## Exercise
Produce an exact transcription of the data, with the images left out.

## Dataset extract

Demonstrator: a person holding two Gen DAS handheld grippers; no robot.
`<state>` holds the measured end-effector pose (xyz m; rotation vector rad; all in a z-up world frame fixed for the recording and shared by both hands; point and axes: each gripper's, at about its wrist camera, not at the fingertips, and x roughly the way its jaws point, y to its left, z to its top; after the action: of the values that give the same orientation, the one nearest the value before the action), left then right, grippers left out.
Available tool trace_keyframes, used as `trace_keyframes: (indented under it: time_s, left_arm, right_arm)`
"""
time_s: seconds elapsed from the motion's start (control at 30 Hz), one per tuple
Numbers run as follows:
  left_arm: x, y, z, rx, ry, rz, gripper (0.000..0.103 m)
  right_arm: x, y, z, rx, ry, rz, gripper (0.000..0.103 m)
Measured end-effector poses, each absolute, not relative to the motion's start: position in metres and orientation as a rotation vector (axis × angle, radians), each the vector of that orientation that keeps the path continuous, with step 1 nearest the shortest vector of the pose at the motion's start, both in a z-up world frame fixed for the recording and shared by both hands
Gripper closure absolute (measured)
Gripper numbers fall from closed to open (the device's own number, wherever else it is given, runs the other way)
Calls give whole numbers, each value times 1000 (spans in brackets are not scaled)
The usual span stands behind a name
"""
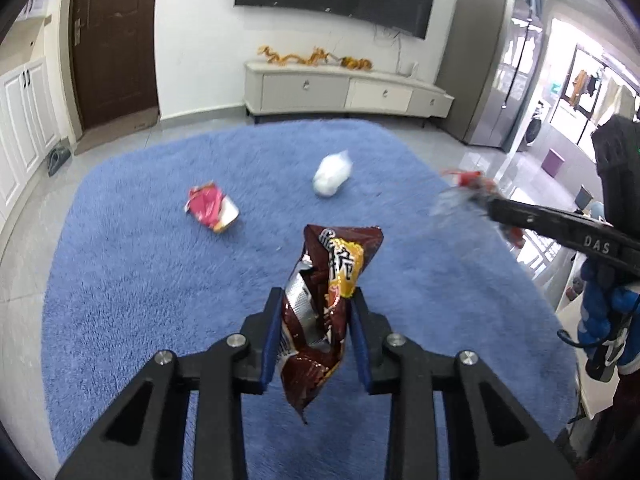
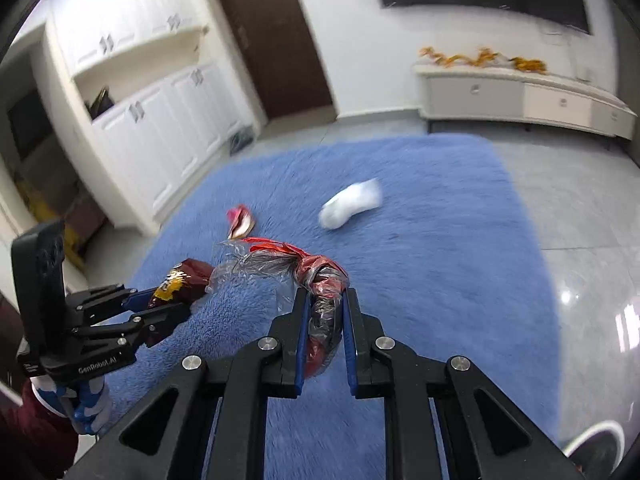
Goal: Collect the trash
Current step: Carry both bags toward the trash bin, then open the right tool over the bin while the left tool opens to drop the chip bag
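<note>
Both our hands carry trash above the shaggy blue rug (image 1: 140, 300).

Our left gripper (image 1: 316, 300) pinches a crinkly brown foil snack bag (image 1: 324, 300); our right gripper (image 2: 326, 300) pinches a limp clear-and-red plastic wrapper (image 2: 280, 264). Still lying on the rug: a puffy white wad (image 1: 332, 176) at 12 o'clock and a crumpled pink packet (image 1: 212, 210) at 11. Slick foil and thin film could slip free if we swing fast.

Both wrist views look down along their jaws from close above the blue rug (image 1: 160, 300) — the left toward the TV cabinet (image 1: 344, 90), the right angled toward the brown door (image 2: 276, 36). Both share the rug, cabinet and door.
</note>
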<state>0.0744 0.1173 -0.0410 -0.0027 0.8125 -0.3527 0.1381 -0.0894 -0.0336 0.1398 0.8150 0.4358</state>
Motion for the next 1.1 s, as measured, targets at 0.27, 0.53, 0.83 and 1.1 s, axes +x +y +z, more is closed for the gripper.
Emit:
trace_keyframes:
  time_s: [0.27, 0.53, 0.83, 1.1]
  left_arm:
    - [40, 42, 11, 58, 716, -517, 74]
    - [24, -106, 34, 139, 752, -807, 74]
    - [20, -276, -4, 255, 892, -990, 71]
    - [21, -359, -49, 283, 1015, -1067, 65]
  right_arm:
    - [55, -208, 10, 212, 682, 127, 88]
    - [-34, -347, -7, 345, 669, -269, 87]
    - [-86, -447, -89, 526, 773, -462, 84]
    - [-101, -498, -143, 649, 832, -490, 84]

## Result for this task
Demonstrator: a person holding two Gen DAS handheld grippers; no robot.
`<state>` holds the measured end-effector pose (xyz m; rotation vector rad; all in a z-up world frame fixed for the recording and shared by both hands; point and axes: each gripper's, at about its wrist camera, not at the fingertips, and x roughly the way its jaws point, y to its left, z to its top; after the action: of the values that give the same orientation, the one nearest the value before the action), left then right, grippers left out.
Available tool trace_keyframes, used as `trace_keyframes: (indented under it: time_s, left_arm, right_arm)`
"""
time_s: seconds elapsed from the motion's start (control at 30 Hz), one per tuple
Numbers run as follows:
  left_arm: x, y, z, rx, ry, rz, gripper (0.000..0.103 m)
  right_arm: x, y, z, rx, ry, rz, gripper (0.000..0.103 m)
Measured end-effector poses, each absolute, not relative to the motion's start: position in metres and orientation as a rotation vector (axis × angle, radians), each the vector of that orientation that keeps the path continuous, with step 1 nearest the shortest vector of the pose at the motion's start, both in a z-up world frame fixed for the recording and shared by both hands
Gripper closure absolute (measured)
Gripper numbers fall from closed to open (the device's own number, wherever else it is given, runs the other way)
Calls give whole numbers, each value times 1000 (spans in brackets are not scaled)
The usual span stands behind a name
"""
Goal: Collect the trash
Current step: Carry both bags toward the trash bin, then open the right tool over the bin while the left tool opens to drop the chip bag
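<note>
Both our hands carry trash above the shaggy blue rug (image 1: 140, 300).

Our left gripper (image 1: 316, 300) pinches a crinkly brown foil snack bag (image 1: 324, 300); our right gripper (image 2: 326, 300) pinches a limp clear-and-red plastic wrapper (image 2: 280, 264). Still lying on the rug: a puffy white wad (image 1: 332, 176) at 12 o'clock and a crumpled pink packet (image 1: 212, 210) at 11. Slick foil and thin film could slip free if we swing fast.

Both wrist views look down along their jaws from close above the blue rug (image 1: 160, 300) — the left toward the TV cabinet (image 1: 344, 90), the right angled toward the brown door (image 2: 276, 36). Both share the rug, cabinet and door.
</note>
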<state>0.0744 0.1173 -0.0410 -0.0027 0.8125 -0.3527 0.1381 -0.0894 -0.0336 0.1398 0.8150 0.4358</state>
Motion for the next 1.1 s, as measured, targets at 0.27, 0.53, 0.83 and 1.1 s, axes +x +y +z, more is closed for the gripper.
Emit:
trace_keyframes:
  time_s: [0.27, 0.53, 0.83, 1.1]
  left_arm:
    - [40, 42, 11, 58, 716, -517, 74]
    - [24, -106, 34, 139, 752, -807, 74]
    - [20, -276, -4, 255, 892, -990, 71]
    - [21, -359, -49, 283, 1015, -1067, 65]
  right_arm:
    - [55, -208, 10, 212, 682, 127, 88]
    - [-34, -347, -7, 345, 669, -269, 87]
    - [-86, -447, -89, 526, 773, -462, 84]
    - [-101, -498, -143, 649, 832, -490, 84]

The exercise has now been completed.